### What to produce:
Repeat exactly the lines below that lie between the line with "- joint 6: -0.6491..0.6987" and the line with "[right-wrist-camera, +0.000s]", counting both of those lines as part of the answer.

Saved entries
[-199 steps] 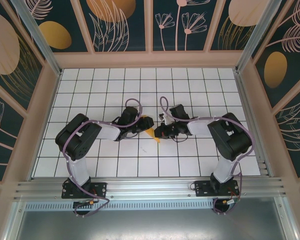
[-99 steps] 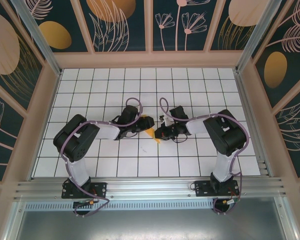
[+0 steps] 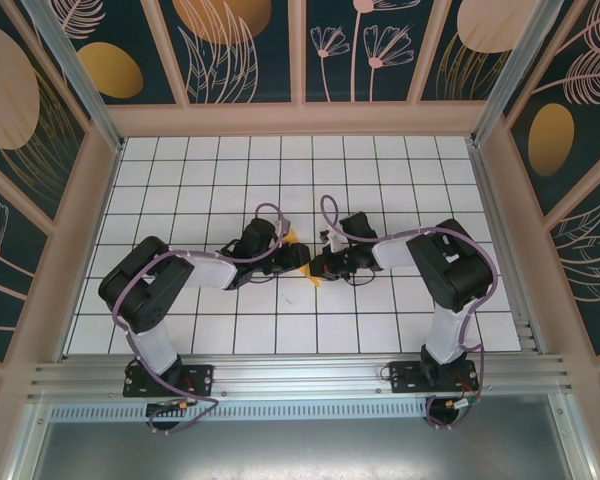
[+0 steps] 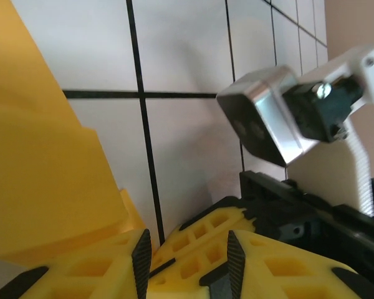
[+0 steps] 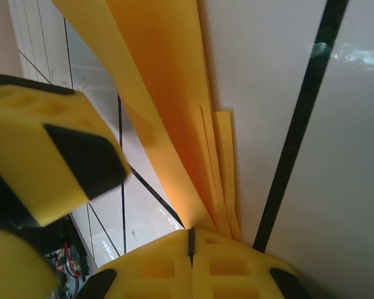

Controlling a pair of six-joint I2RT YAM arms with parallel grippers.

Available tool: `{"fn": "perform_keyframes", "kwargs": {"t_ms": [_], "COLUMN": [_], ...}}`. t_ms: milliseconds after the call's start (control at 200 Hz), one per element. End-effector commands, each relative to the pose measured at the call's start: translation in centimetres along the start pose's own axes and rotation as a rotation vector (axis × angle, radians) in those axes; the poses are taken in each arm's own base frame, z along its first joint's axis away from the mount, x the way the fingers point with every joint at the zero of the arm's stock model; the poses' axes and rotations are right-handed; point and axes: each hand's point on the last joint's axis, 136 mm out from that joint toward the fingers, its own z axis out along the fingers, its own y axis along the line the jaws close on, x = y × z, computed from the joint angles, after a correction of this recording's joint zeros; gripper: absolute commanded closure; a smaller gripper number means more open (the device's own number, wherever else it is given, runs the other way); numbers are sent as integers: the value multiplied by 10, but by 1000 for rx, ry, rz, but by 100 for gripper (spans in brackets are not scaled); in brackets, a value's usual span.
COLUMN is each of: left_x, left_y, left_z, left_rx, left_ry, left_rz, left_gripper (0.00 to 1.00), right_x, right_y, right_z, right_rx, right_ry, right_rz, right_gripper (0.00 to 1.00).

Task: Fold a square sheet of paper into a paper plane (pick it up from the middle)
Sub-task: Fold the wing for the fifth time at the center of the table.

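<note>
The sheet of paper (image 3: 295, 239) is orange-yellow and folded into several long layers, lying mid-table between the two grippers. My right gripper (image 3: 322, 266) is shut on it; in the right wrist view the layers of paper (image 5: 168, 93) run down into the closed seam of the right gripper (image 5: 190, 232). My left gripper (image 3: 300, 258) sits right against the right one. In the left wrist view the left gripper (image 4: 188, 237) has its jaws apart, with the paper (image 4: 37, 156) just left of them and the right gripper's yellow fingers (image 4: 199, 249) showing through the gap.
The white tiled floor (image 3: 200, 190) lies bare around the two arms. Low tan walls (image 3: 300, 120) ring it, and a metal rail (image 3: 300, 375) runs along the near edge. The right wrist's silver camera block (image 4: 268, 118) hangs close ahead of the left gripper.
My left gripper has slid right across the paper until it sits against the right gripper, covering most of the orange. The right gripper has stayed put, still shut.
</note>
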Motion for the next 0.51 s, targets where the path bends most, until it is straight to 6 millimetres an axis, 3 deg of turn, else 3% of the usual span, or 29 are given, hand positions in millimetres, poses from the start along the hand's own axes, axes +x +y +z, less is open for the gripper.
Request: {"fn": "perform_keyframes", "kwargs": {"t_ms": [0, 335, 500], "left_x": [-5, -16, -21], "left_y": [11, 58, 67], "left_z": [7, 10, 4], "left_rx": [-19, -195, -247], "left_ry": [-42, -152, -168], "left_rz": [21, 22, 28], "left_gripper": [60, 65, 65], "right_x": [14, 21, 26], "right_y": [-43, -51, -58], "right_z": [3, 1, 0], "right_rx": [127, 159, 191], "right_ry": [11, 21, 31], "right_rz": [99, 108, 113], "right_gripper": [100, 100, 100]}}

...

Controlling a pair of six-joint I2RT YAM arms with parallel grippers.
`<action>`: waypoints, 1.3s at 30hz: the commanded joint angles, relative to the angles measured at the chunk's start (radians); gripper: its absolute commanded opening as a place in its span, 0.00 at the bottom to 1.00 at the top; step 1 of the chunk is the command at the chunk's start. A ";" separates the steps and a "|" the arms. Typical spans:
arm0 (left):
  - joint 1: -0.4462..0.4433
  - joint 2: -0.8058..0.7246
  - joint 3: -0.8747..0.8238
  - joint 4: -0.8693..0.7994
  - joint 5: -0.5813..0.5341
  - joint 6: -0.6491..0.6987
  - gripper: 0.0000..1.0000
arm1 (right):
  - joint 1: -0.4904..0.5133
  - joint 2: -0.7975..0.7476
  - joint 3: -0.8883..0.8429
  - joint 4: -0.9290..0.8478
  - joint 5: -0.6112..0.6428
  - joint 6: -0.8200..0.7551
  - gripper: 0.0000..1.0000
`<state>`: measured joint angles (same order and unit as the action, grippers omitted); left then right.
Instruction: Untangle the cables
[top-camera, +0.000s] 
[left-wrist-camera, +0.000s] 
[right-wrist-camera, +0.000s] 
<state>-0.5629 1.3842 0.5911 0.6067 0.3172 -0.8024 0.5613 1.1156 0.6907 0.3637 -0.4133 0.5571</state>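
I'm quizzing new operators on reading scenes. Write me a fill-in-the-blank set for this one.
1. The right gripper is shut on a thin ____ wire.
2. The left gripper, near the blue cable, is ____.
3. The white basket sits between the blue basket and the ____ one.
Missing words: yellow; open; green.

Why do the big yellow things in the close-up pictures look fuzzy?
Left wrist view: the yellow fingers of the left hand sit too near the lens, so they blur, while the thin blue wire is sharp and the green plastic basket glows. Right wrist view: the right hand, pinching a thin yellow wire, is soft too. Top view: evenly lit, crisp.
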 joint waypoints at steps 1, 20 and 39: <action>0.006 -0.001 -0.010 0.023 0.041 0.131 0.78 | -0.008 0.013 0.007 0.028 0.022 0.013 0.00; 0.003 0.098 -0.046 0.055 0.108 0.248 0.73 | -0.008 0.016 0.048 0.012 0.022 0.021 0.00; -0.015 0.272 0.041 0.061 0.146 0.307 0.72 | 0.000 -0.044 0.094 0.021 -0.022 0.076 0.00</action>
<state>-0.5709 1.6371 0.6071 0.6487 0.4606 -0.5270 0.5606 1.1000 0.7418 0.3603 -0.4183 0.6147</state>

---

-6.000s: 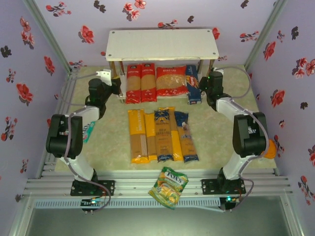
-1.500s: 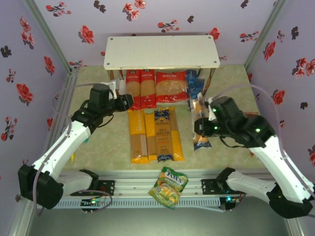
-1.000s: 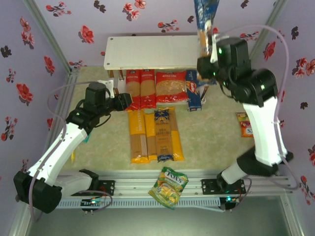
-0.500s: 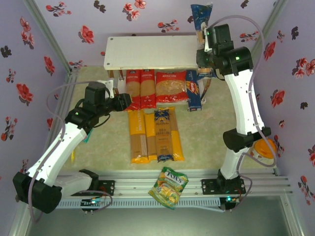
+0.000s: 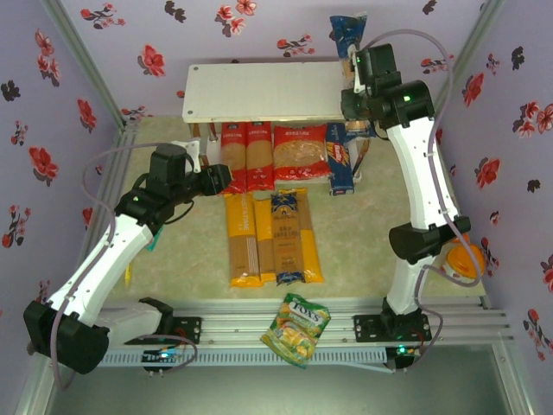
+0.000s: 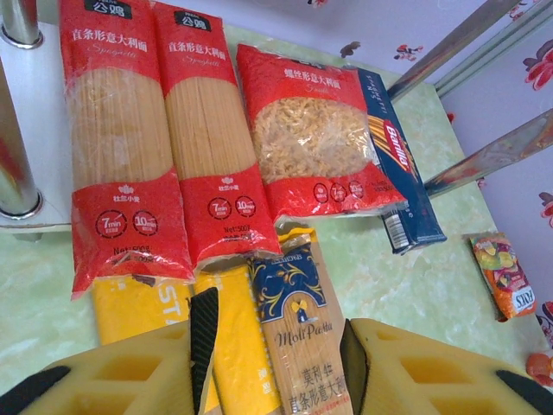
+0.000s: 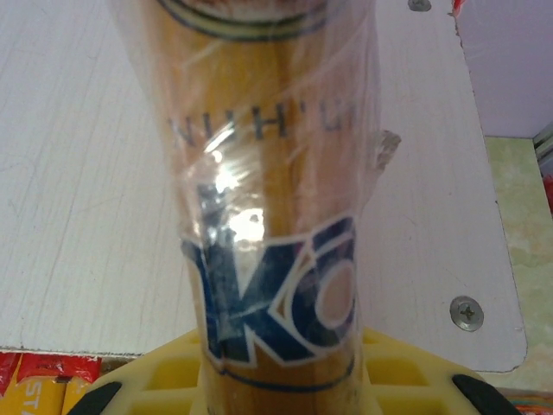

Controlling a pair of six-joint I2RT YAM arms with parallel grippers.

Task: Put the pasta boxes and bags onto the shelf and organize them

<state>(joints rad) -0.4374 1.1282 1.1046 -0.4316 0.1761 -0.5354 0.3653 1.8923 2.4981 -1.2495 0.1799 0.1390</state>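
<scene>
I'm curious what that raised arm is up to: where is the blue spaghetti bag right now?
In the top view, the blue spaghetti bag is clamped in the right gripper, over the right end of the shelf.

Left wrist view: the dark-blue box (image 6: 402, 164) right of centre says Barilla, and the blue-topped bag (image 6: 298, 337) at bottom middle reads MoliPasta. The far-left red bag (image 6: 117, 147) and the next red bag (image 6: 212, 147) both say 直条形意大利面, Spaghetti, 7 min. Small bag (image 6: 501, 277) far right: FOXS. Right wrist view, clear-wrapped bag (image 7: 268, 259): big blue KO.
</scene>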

### Exercise output:
  - joint 6: -0.6491..0.6987
  - gripper: 0.0000..1.0000
arm1 (right):
  - joint 1: -0.4904..0.5133
  - joint 2: -0.7975..0.7476
  - joint 3: -0.8883..0.8429
  - joint 4: -0.9290..0.8478
  - joint 5: -0.6112..0.6428
  - joint 6: -0.8200..0.7551
  - gripper: 0.0000..1.0000
`<state>`: measured joint angles (same order and unit as the action, grippers omitted); left then right.
Instruction: Untangle the cables
[top-camera, +0.000s] 
[left-wrist-camera, +0.000s] 
[right-wrist-camera, +0.000s] 

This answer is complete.